James P. McKaigue scite author profile

Respiratory syncytial virus (RSV) is the major viral cause of severe pulmonary disease in young infants worldwide. However, the mechanisms by which RSV causes disease in humans remain poorly understood. To help bridge this gap, we developed an ex vivo/in vitro model of RSV infection based on well-differentiated primary pediatric bronchial epithelial cells (WD-PBECs), the primary targets of RSV infection in vivo. Our RSV/WD-PBEC model demonstrated remarkable similarities to hallmarks of RSV infection in infant lungs.
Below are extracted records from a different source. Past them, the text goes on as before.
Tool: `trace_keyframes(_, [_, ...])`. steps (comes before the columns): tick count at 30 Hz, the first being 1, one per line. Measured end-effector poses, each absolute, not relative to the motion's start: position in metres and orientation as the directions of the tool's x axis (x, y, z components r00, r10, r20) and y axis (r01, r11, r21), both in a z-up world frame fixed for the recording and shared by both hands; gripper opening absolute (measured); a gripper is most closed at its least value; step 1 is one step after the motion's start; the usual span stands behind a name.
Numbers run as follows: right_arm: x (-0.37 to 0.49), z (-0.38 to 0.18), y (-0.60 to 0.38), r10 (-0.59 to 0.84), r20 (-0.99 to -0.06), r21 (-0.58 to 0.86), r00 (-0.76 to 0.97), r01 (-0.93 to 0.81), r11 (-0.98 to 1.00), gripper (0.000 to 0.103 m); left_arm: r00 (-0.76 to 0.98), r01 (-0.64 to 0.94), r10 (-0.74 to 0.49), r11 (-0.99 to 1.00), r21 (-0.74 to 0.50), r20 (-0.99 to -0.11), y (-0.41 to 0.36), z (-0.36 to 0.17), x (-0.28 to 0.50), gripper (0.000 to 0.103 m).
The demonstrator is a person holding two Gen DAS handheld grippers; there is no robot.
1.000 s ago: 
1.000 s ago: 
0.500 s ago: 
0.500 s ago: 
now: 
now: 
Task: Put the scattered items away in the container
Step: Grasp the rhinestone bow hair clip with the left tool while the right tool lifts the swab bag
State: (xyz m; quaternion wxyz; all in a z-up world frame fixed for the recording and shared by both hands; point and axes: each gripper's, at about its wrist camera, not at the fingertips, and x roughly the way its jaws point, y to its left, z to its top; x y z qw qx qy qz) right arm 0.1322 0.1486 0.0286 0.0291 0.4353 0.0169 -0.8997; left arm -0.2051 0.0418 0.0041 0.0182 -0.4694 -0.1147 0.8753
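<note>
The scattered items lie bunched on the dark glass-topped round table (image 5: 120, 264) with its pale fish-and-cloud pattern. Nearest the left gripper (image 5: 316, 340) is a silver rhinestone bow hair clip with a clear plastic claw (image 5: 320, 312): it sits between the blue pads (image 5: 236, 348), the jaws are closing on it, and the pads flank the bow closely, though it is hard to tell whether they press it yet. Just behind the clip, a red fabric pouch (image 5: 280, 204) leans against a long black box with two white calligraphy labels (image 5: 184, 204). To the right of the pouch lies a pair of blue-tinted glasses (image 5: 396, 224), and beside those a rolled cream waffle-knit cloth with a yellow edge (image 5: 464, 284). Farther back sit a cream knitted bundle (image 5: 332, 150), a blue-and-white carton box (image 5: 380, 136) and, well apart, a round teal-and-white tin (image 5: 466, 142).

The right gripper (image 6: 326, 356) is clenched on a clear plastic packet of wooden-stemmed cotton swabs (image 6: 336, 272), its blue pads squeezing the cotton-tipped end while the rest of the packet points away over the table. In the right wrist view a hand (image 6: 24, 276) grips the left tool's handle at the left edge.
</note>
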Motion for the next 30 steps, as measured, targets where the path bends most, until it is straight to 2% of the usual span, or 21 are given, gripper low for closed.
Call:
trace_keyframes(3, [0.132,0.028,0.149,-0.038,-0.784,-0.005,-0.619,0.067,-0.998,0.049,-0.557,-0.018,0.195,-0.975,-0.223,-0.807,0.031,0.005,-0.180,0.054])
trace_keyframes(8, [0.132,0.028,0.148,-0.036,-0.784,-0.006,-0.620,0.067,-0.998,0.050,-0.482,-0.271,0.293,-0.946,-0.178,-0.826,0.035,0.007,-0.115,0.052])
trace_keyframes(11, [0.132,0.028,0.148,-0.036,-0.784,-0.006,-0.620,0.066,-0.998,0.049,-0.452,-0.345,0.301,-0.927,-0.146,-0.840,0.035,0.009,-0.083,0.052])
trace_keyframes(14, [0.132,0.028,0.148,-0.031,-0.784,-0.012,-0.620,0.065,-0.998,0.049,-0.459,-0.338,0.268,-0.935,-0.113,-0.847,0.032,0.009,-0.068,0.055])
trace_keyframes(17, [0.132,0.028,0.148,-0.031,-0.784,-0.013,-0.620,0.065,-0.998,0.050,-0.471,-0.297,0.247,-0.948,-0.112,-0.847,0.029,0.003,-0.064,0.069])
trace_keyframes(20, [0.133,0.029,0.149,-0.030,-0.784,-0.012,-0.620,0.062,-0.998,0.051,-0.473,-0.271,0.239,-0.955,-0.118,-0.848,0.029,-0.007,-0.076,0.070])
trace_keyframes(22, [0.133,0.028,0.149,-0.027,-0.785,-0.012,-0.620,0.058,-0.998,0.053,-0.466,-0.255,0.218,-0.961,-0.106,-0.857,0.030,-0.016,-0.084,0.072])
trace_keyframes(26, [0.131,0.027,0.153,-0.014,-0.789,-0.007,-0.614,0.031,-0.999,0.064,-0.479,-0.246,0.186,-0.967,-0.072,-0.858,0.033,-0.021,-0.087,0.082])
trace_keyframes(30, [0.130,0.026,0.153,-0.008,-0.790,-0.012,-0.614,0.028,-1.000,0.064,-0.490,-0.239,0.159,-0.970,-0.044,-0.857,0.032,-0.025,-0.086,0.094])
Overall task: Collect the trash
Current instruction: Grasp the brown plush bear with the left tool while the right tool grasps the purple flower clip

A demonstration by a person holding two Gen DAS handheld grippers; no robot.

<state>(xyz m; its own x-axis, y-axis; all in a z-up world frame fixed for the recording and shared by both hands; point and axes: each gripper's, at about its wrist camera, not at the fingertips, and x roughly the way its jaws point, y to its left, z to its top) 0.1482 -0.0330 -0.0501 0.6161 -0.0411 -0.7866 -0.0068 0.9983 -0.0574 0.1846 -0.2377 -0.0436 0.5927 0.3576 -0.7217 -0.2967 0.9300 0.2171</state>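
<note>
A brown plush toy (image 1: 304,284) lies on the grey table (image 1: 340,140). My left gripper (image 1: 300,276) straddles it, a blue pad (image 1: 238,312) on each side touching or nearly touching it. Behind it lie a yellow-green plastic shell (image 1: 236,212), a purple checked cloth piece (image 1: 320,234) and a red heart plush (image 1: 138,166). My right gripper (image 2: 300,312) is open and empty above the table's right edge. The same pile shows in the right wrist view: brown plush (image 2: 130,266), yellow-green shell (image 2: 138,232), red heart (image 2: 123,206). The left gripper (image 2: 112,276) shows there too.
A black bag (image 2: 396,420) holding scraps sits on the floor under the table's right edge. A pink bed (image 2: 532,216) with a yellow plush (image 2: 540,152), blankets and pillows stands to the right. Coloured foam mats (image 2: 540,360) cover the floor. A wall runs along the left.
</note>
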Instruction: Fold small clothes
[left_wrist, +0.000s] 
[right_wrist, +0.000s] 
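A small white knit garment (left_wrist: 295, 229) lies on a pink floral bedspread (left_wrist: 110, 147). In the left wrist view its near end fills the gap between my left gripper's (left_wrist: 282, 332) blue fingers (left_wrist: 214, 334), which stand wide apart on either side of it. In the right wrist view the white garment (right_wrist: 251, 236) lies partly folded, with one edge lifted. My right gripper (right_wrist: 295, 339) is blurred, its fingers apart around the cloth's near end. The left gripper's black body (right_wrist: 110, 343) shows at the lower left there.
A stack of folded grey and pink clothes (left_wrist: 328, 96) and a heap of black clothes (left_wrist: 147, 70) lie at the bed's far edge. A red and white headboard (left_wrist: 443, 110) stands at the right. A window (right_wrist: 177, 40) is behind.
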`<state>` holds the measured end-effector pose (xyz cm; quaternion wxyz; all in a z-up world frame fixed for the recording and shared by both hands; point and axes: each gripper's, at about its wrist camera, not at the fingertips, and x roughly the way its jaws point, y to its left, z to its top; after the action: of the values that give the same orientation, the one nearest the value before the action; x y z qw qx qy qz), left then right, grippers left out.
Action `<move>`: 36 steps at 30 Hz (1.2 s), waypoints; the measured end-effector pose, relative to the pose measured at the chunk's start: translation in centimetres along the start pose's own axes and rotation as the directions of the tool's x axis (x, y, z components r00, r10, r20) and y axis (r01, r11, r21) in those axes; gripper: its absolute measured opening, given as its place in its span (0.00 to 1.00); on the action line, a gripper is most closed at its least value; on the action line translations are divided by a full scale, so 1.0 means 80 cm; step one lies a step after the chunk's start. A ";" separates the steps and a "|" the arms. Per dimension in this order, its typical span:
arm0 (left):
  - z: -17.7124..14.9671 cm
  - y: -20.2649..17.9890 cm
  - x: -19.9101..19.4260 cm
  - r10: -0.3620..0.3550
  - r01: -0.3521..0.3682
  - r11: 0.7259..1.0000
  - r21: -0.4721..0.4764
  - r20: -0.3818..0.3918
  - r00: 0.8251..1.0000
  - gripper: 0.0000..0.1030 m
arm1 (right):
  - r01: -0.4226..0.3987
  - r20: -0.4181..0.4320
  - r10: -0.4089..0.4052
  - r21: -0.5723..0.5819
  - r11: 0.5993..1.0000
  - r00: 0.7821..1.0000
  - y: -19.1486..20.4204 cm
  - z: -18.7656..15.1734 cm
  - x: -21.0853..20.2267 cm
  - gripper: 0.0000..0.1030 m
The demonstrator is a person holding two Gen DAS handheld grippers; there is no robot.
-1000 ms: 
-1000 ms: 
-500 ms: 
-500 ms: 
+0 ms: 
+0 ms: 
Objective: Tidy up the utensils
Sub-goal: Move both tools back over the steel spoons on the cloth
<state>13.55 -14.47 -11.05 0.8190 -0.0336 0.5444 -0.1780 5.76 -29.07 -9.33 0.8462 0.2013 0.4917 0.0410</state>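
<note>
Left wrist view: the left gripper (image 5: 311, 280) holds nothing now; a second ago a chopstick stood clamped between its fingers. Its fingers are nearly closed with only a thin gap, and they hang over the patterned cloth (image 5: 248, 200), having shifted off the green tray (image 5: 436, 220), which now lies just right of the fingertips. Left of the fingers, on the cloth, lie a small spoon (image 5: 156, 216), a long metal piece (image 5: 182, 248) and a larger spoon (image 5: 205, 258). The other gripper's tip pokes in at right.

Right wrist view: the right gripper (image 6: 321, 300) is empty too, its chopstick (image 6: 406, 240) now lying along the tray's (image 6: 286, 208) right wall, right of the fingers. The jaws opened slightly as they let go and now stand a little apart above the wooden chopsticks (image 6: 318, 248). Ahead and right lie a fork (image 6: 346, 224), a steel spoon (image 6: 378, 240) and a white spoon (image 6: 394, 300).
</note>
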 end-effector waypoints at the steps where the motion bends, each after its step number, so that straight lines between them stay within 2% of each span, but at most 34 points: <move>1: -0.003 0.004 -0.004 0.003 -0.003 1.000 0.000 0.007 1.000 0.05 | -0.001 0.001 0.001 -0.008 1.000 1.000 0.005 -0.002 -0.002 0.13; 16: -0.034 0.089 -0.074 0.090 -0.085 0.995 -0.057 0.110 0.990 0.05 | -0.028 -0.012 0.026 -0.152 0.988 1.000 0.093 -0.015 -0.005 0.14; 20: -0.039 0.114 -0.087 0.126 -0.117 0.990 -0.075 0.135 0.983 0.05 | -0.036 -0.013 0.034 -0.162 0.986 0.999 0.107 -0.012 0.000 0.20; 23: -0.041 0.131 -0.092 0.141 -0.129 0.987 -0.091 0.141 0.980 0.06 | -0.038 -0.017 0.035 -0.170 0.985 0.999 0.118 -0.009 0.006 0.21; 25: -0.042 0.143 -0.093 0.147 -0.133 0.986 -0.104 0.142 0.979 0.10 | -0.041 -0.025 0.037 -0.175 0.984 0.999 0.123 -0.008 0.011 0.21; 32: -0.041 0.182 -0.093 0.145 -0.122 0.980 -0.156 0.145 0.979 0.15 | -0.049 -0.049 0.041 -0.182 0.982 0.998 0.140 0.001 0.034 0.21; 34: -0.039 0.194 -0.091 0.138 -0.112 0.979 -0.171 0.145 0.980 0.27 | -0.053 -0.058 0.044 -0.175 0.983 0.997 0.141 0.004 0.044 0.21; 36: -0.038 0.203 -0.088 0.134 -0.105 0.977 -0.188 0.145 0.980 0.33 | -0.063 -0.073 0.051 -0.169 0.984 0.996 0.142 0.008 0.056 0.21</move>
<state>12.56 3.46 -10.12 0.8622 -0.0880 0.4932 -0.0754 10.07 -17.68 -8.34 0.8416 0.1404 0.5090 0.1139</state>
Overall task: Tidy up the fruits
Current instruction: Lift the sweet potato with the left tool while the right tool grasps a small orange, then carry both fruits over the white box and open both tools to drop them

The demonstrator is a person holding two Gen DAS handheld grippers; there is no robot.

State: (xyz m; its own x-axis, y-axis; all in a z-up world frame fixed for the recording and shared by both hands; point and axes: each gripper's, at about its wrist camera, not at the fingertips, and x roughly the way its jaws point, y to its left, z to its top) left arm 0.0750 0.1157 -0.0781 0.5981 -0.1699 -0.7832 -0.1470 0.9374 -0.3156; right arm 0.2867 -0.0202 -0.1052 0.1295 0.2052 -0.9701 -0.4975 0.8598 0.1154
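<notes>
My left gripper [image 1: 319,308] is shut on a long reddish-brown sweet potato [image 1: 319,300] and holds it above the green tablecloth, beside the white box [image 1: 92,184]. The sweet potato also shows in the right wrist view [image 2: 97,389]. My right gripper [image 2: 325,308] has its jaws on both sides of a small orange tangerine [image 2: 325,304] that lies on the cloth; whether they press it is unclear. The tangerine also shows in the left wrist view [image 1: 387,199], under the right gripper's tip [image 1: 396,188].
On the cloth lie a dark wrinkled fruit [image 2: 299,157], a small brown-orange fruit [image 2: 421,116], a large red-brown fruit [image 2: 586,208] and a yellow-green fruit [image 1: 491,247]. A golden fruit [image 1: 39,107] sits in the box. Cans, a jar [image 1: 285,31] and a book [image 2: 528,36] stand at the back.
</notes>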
These hallmarks included restriction of infection to noncontiguous or small clumps of apical ciliated and occasional nonciliated epithelial cells, apoptosis and sloughing of apical epithelial cells, occasional syncytium formation, goblet cell hyperplasia/metaplasia, and mucus hypersecretion. RSV was shed exclusively from the apical surface at titers consistent with those in airway aspirates from hospitalized infants. Furthermore, secretion of proinflammatory chemokines such as CXCL10, CCL5, IL-6, and CXCL8 reflected those chemokines present in airway aspirates. Interestingly, a recent RSV clinical isolate induced more cytopathogenesis than the prototypic A2 strain. Our findings indicate that this RSV/WD-PBEC model provides an authentic surrogate for RSV infection of airway epithelium in vivo. As such, this model may provide insights into RSV pathogenesis in humans that ultimately lead to successful RSV vaccines or therapeutics.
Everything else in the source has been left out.